Task item: Reproduce every line of the material, exactly as given.

Raw data:

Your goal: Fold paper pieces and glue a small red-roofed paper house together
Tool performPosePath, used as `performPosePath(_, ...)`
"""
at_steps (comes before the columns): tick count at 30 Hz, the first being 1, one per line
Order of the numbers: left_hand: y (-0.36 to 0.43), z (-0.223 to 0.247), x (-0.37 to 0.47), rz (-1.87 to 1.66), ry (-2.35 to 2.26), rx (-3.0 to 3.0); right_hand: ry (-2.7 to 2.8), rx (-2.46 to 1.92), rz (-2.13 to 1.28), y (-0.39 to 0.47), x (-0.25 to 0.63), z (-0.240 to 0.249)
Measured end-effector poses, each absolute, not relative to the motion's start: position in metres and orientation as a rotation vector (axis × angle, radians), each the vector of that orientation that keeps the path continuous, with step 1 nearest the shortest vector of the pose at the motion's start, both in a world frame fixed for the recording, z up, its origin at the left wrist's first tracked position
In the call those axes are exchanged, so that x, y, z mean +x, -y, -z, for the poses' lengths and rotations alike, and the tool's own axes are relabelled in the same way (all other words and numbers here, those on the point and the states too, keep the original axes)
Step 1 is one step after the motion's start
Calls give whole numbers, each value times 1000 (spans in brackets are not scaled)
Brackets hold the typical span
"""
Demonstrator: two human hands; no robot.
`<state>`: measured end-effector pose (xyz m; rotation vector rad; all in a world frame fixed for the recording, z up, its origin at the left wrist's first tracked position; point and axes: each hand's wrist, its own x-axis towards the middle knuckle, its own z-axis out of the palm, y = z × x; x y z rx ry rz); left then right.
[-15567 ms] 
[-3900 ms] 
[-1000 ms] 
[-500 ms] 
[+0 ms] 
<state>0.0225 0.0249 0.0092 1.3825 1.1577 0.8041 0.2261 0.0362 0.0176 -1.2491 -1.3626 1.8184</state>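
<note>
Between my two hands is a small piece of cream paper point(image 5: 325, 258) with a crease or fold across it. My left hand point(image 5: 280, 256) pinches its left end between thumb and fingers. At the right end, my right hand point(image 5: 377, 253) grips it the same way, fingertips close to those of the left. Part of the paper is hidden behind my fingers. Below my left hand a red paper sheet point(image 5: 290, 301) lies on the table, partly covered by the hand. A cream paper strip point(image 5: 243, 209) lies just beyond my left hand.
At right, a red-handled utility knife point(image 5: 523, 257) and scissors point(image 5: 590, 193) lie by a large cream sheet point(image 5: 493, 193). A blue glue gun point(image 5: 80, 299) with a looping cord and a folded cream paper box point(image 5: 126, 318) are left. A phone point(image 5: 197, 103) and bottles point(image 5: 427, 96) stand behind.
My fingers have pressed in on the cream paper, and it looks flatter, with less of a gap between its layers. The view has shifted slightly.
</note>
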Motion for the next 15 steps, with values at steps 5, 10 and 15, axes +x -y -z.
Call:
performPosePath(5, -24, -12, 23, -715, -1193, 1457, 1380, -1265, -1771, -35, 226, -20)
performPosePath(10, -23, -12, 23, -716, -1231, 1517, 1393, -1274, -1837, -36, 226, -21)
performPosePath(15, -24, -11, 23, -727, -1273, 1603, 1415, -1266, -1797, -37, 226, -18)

Exercise result:
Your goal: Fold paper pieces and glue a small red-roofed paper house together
Tool performPosePath, used as `performPosePath(_, ...)`
"""
at_steps (comes before the columns): tick count at 30 Hz, the first being 1, one per line
Order of the numbers: left_hand: y (-0.36 to 0.43), z (-0.223 to 0.247), x (-0.37 to 0.47), rz (-1.87 to 1.66), ry (-2.35 to 2.26), rx (-3.0 to 3.0); right_hand: ry (-2.7 to 2.8), rx (-2.46 to 1.92), rz (-2.13 to 1.28), y (-0.39 to 0.47), x (-0.25 to 0.63), z (-0.240 to 0.249)
Measured end-effector poses, each absolute, not relative to the motion's start: position in metres and orientation as a rotation vector (axis × angle, radians), each the vector of that orientation that keeps the path continuous, with step 1 nearest the shortest vector of the pose at the motion's start, both in a world frame fixed for the recording, z up, its origin at the left wrist's first tracked position
In the call those axes are exchanged, so that x, y, z mean +x, -y, -z, for the poses' lengths and rotations alike, and the tool's own axes are relabelled in the same way (all other words and numbers here, those on the point and the states too, keep the original axes)
Step 1 is one step after the motion's start
Calls give whole numbers, each value times 1000 (spans in brackets are not scaled)
Brackets hold the typical span
"""
Demonstrator: two human hands; no robot.
`<state>`: measured end-effector pose (xyz m; rotation vector rad; all in a world frame fixed for the recording, z up, its origin at the left wrist's first tracked position; point and axes: each hand's wrist, its own x-axis towards the middle knuckle, its own z-axis out of the palm, y = z × x; x y z rx ry rz); left then right.
[-15567 ms] 
[-3900 ms] 
[-1000 ms] 
[-500 ms] 
[+0 ms] 
<state>0.0225 0.0249 0.0092 1.3825 1.1577 0.8041 0.2261 0.0362 0.0176 -1.2491 -1.3626 1.8184</state>
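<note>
Between my two hands is a small piece of cream paper point(image 5: 325, 258) with a crease or fold across it. My left hand point(image 5: 280, 256) pinches its left end between thumb and fingers. At the right end, my right hand point(image 5: 377, 253) grips it the same way, fingertips close to those of the left. Part of the paper is hidden behind my fingers. Below my left hand a red paper sheet point(image 5: 290, 301) lies on the table, partly covered by the hand. A cream paper strip point(image 5: 243, 209) lies just beyond my left hand.
At right, a red-handled utility knife point(image 5: 523, 257) and scissors point(image 5: 590, 193) lie by a large cream sheet point(image 5: 493, 193). A blue glue gun point(image 5: 80, 299) with a looping cord and a folded cream paper box point(image 5: 126, 318) are left. A phone point(image 5: 197, 103) and bottles point(image 5: 427, 96) stand behind.
My fingers have pressed in on the cream paper, and it looks flatter, with less of a gap between its layers. The view has shifted slightly.
</note>
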Motion for the next 15 steps, with values at steps 5, 10 and 15, axes +x -y -z.
Call:
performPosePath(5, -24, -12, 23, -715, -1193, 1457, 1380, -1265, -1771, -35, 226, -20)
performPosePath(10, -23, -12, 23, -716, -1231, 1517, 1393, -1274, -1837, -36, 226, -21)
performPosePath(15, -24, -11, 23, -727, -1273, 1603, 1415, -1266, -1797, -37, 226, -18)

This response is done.